To Be Clean

 •  3 min. read  •  grade level: 7
 
Every twelve years there is a festival in India, the “Maha Kumbh Mela.” It attracts what may be the greatest gathering of people on earth. In 2001 it was expected to draw up to 65 million pilgrims during the forty-three day-celebration-65 million people making long and difficult journeys to be able to plunge once into a cold and muddy river.
Why?
Pretap Garh, a Hindu teacher, answers, “I have come here to get a new life, to wash away the sins I have committed in the last few years.”
Half a world away, the small country of Haiti does not have millions of people, but tens of thousands of Haitians make their own pilgrimage to the 100-foot waterfall of Saut d’Eau. There they strip and submerge themselves in the falling water. Leaving their old clothes in the water, they emerge to put on clean clothes and make their offerings.
Again, why?
“Saut d’Eau is a lot like Mecca to Muslims,” one man explained.
“No matter how much it costs, no matter how long it takes, if you serve the spirits, you need to make the pilgrimage at least once.”
And Mecca to the Muslims? They have no great river, no 100-foot waterfall, but there is that same urge to purify themselves. In the dry and desert surroundings of Mecca, where they must go once in their life if it is at all possible, they have worked out a long and elaborate ritual which must be carefully observed.

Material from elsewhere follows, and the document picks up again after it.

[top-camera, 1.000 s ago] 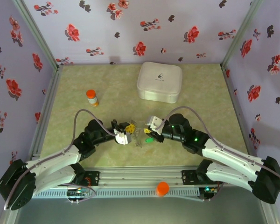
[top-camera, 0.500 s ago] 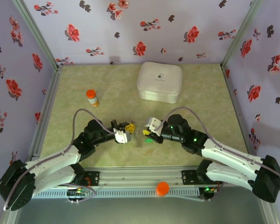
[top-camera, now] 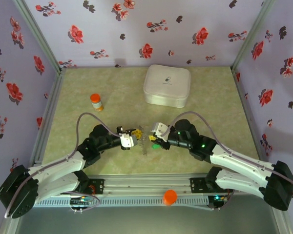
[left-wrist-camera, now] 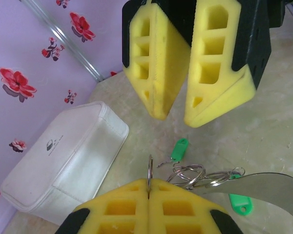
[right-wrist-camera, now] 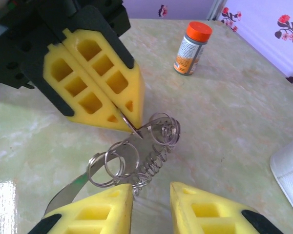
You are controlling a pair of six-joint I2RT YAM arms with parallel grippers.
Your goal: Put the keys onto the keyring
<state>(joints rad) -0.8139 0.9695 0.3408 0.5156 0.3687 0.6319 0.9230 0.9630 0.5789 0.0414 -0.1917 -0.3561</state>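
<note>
My left gripper (left-wrist-camera: 149,183) is shut on a thin steel ring of the keyring (left-wrist-camera: 149,168), holding it edge-on just above the table. From that ring hangs a tangle of more rings and a wire coil (right-wrist-camera: 154,163). Two green-headed keys lie on the table under it, one (left-wrist-camera: 179,148) apart from the tangle, the other (left-wrist-camera: 240,203) partly behind a shiny flat metal strip (left-wrist-camera: 268,187). My right gripper (right-wrist-camera: 151,191) faces the left one (right-wrist-camera: 130,125) at close range, jaws parted, with the coil touching its left finger (right-wrist-camera: 115,207). From above, both grippers meet near the table's front middle (top-camera: 143,138).
An orange-capped bottle (top-camera: 96,102) stands at mid left. A white zipped case (top-camera: 167,85) lies at the back centre. Flowered walls with metal posts close in the table on three sides. An orange cap (top-camera: 169,197) rests on the front rail.
Both grippers have edged closer together over the ring tangle. The left gripper's hold on the ring is unchanged.
</note>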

Simply—it is to be or to feel clean.
When God created man and woman in innocence, they knew only good. But, disobeying Him, they ate of the fruit of the “tree of the knowledge of good and evil.” Ever since then, that knowledge of evil, that feeling that there is something wrong, something unclean, something that needs to be washed away, has haunted the human race.

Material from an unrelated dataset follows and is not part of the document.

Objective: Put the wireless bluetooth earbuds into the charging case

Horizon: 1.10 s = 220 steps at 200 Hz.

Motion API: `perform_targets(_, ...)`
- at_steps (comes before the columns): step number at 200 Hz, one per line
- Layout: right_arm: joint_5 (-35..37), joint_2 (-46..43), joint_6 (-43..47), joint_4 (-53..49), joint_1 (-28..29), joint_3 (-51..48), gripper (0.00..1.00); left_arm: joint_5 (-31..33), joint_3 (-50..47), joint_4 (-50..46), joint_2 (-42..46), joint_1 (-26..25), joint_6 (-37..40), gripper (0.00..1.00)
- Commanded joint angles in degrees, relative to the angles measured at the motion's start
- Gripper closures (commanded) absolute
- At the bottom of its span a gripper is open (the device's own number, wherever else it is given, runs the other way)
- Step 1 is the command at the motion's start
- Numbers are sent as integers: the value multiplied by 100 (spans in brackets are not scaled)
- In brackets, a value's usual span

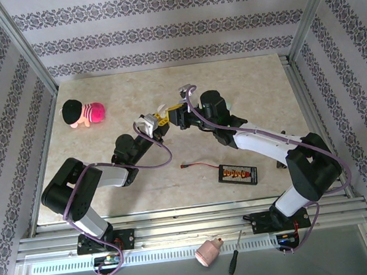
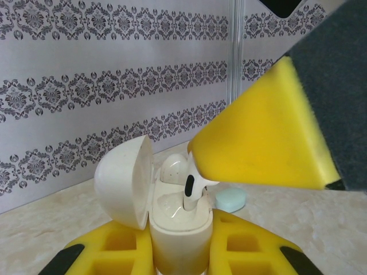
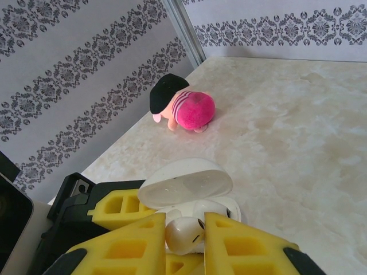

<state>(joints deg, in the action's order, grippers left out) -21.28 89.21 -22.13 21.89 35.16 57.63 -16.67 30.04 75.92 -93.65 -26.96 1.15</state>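
The left gripper [image 1: 158, 120] and the right gripper [image 1: 172, 111] meet tip to tip at the middle of the frame, above the beige desk [image 1: 257, 89]. Their yellow fingers [image 1: 161, 115] are close together, and what sits between them is too small to tell. A pink plush toy [image 1: 82, 113] with a black cap lies at the upper left. A black battery pack [image 1: 238, 173] with red leads lies right of centre. A drill chuck [image 1: 210, 252] and a screwdriver [image 1: 234, 253] lie along the bottom edge.

Black-and-white left arm [image 1: 102, 176] and right arm [image 1: 263, 138], lilac cables [image 1: 160, 163], yellow hollow-celled fingers [image 2: 117, 246] with black tips.
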Motion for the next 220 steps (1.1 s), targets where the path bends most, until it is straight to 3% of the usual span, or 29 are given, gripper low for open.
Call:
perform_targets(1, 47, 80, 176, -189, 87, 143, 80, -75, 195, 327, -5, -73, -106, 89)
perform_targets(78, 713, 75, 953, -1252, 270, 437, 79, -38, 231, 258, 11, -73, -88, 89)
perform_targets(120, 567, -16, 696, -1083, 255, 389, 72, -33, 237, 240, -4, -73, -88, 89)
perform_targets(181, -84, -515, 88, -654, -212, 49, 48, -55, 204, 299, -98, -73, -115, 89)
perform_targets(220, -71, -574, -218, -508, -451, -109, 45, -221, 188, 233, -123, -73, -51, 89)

The Hindu goes to the Ganges “to wash away his sins” and pray to escape the endless cycle of reincarnation. And the Haitians? They, too, feel cleansed by the falling waters that they hope will wash away past sins and promise a better life in the coming year. All around the globe other races and tribes go through their own rituals of cleansing and renewal, their own response to that sense of evil that dwells within. But how hard must one scrub the skin to make the heart and mind clean?
In the Bible we read, “Though thou wash thee...and take thee much soap, yet thine iniquity [sin!] is marked before Me.” No amount of bathing—no matter how much soap is used or how pure and clean the water—can wash away the sin inside.

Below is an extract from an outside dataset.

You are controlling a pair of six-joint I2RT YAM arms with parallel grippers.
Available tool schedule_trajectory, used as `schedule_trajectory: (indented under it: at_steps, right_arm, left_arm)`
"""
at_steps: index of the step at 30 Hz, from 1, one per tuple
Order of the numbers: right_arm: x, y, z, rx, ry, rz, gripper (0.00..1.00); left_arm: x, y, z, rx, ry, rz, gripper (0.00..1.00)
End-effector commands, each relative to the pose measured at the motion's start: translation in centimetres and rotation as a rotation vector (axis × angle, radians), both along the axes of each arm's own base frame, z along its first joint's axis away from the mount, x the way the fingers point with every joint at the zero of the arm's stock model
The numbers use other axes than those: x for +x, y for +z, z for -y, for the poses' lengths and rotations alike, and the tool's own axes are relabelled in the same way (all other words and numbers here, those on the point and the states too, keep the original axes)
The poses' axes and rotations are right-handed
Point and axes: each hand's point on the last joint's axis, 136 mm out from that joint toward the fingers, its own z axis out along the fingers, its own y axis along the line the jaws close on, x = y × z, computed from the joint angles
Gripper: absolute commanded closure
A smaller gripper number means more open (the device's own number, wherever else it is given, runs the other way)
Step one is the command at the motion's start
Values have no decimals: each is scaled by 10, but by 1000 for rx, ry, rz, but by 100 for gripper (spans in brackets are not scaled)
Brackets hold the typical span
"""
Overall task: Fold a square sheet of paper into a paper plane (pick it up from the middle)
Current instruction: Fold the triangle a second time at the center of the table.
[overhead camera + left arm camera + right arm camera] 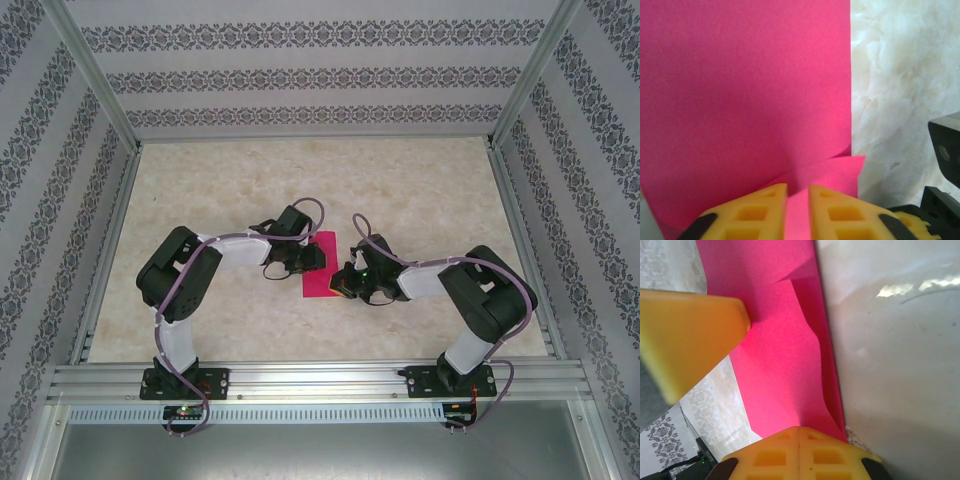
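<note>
Item: thin magenta-pink square sheet of paper, plain, doubled over into a narrow strip, upper layer bowed up off the lower.
Location: middle of the pale marbled table top, between the two grippers.
Long axis: near-to-far, away from the arm bases, leaning slightly right at the far end.
Left gripper: at the strip's left long edge; yellow fingers parted by a narrow slit with pink in the gap; seemingly released, though the wrist view cannot rule out contact with the flap.
Right gripper: at the strip's right edge, toward the near end; yellow fingers pressed together, clenched on the paper's edge.
Bearing: paper to the right of the left gripper and to the left of the right gripper; both at its edges, neither clearly nearer.
Next move, as judged: pressing the crease along the long axis, right gripper anchoring.
Risk, as judged: loose upper layer springing open.
</note>
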Motion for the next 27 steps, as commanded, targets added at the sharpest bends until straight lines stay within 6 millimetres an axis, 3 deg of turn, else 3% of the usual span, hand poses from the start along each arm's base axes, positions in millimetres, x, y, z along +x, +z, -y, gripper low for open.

There is only one remedy. In 1 John 1 we find that “God is light, and in Him is no darkness at all...and the blood of Jesus Christ His Son cleanseth us from all sin.” The Lord Jesus Christ sacrificed His life shed His blood-on the cross of Calvary to wash away that dreadful stain of sin from everyone who would receive His salvation. Now God can say to us: “Come now, and let us reason together...though your sins be as scarlet, they shall be as white as snow; though they be red like crimson, they shall be as wool” (Isa. 1:1818Come now, and let us reason together, saith the Lord: though your sins be as scarlet, they shall be as white as snow; though they be red like crimson, they shall be as wool. (Isaiah 1:18)). Clean at last!